Larry plays the piano.  In the mid-nineties he had somehow recorded a two-sided cassette tape for my sister and me, which we would play whenever we laid down to sleep every night.  Religiously we listened to this music, so if we didn't play it, we couldn't sleep.  I remember the first few tracks by heart.  Inevitably though, I'd fall asleep before side "A" was ever finished.

But I'd wake up as soon as the cassette player clicked and flipped the tape over to play side "B".  Similarly, I have the first few songs on the second side memorized.  To this day, I'm not sure I ever stayed awake long enough to hear the end of the tape.

This music was night music.  It was not to be played in the day time, it was meant for sleeping.  This music was our lullaby.  Our gift.  And a very intrinsic, innocent part of my earliest memories.

Later, when cassette tapes were no longer common and Katherine and I had our own bedrooms on Long Avenue, Larry gave us CDs for Christmas.  New sleep music.  New lullabies.  And the same thing happened... to this day I am not sure I have ever heard the end of the CD.  Sleep somehow finds me halfway through, every time.

A few weeks ago, I can't remember quite when (but it might have been while I was in the hospital having Judah), Larry told me he was at it again.  He was creating new lullabies.  A new generation needed sleep music.  My little boy and my little nephew.

Last night Larry called.  Friday night, his social schedule is more crazy than mine has ever been.  So when he called and asked if he could come by, I suspected two things.

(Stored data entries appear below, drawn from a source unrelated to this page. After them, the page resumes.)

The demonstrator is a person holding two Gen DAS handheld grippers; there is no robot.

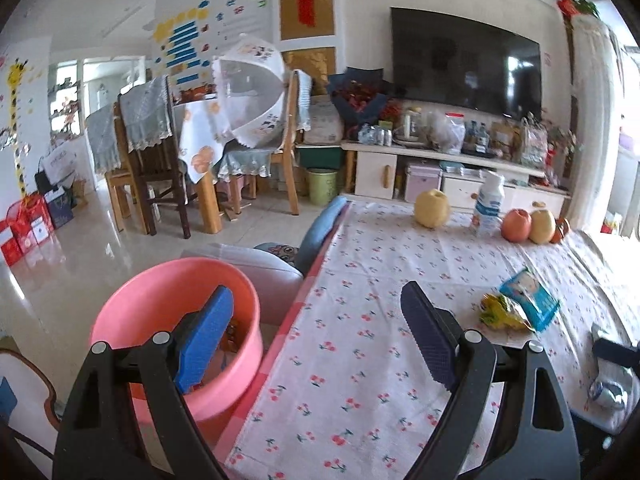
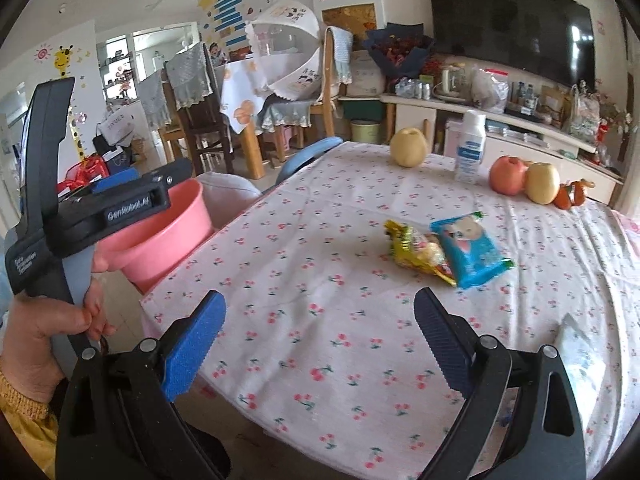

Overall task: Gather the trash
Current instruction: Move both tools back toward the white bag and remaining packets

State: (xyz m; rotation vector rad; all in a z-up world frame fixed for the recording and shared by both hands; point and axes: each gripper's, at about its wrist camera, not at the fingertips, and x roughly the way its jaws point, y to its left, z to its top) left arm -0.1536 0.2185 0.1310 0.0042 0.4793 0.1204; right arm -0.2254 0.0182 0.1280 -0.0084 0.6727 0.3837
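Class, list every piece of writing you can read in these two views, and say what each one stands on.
"GenRobot.AI": on the black body of the left gripper, seen from the right wrist.
"Data Acquisition System", partly legible: on that gripper's black strap.
Too blurred to read: white bottle's blue label, blue snack packet, yellow snack wrapper, wall stickers.

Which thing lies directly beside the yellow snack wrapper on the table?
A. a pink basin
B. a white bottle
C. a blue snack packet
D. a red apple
C: the blue snack packet lies against the yellow snack wrapper in the middle of the table, while the bottle and fruit stand farther back.
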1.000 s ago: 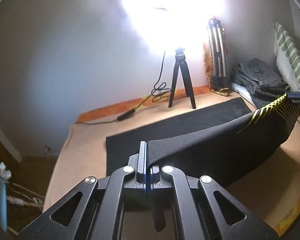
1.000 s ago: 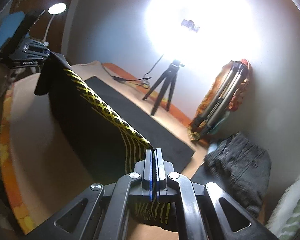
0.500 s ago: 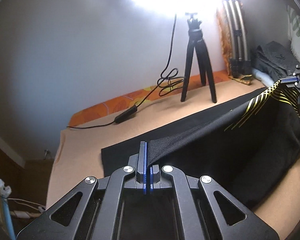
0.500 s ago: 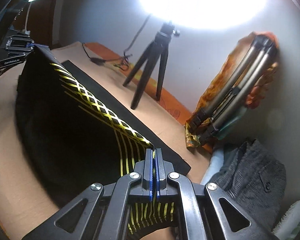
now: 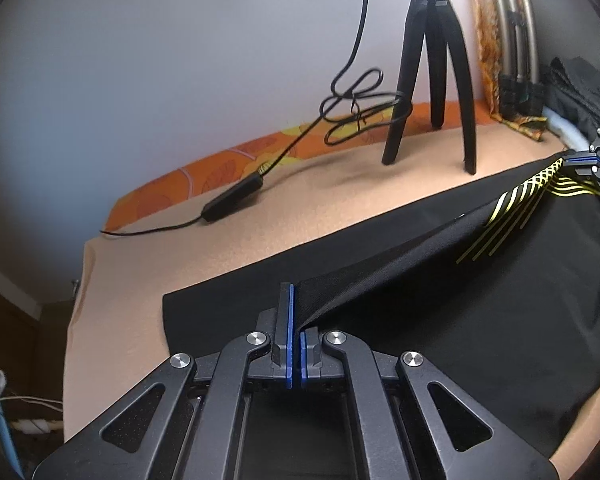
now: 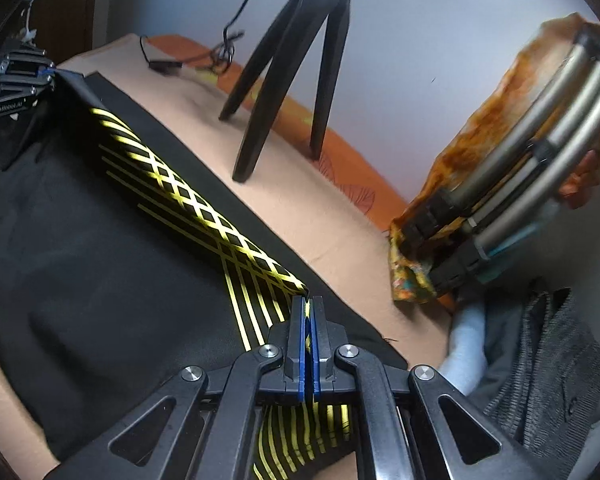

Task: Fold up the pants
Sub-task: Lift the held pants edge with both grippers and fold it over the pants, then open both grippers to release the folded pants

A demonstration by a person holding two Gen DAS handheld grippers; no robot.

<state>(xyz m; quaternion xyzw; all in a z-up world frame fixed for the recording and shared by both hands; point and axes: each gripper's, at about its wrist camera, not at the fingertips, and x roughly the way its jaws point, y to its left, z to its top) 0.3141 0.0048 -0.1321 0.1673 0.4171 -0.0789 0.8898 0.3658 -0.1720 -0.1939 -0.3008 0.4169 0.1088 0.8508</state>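
Left gripper (image 5: 294,320) pinches the black pants (image 5: 479,300) edge; right gripper (image 6: 308,320) clamps the yellow-striped corner, fabric stretched between.

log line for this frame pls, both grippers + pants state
left gripper: shut on pants edge | right gripper: shut on yellow-striped end | held edge taut between grippers, rest draped on bed
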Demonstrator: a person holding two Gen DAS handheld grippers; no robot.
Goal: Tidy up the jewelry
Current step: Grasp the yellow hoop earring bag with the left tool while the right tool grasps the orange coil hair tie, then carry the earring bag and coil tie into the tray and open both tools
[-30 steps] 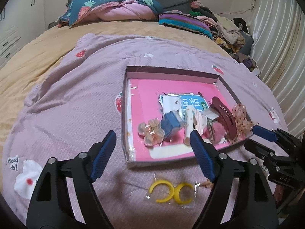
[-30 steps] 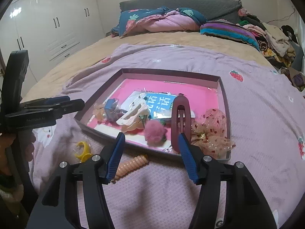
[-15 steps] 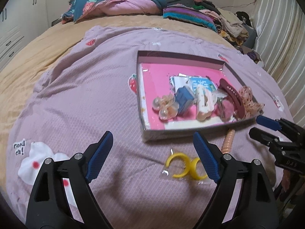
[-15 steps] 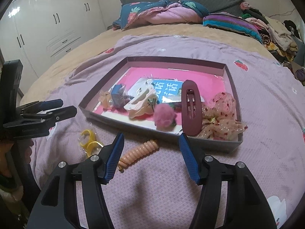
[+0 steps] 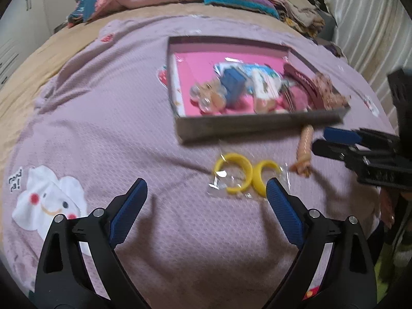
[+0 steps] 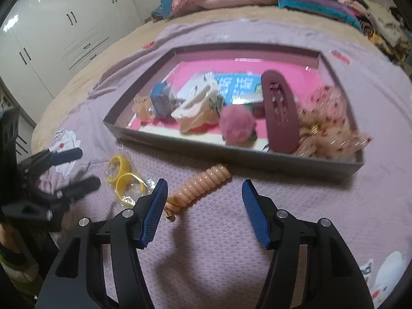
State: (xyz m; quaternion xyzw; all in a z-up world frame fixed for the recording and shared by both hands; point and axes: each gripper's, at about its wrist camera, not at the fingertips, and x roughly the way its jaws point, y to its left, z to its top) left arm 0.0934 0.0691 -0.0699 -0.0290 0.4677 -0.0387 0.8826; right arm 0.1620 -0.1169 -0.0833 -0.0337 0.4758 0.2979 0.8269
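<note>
A shallow box (image 6: 231, 152) of hair accessories sits on a purple bedspread (image 5: 103, 128). Just outside its near wall lie bagged yellow hoop earrings (image 5: 243, 177) and a peach spiral hair tie (image 6: 199, 186). Left gripper (image 5: 206, 206) and right gripper (image 6: 203, 206) hover empty, fingers apart. The slippery bag could slide from a pinch.

Tray (image 5: 257, 126) contents motion-blurred in both views, small pieces unidentifiable. Tray near wall hides base of maroon clip (image 6: 282, 118) and pompom (image 6: 238, 123). Yellow hoops (image 5: 242, 177) in clear bag, outline smeared. Coil tie (image 5: 303, 152) blurred.
</note>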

And I was right about both.

Something inherently similar to Aunt Liv's quiet, snuggle time in the mornings... we all crave alone, uninterrupted time with these little boys.  A still apartment, no others vying for cuddles, no one talking too loud, nothing specific to be done.  Just a sweet sinking, deep breathing, warm baby, same heartbeat.

And the lullabies.

I wouldn't listen to the new CD while Poppy was here, because I knew I'd cry.  But once he left, Liv, Judah, and I curled up on the couches, and we listened.

I woke up three hours later, Judah hungry and stirring quietly like he does.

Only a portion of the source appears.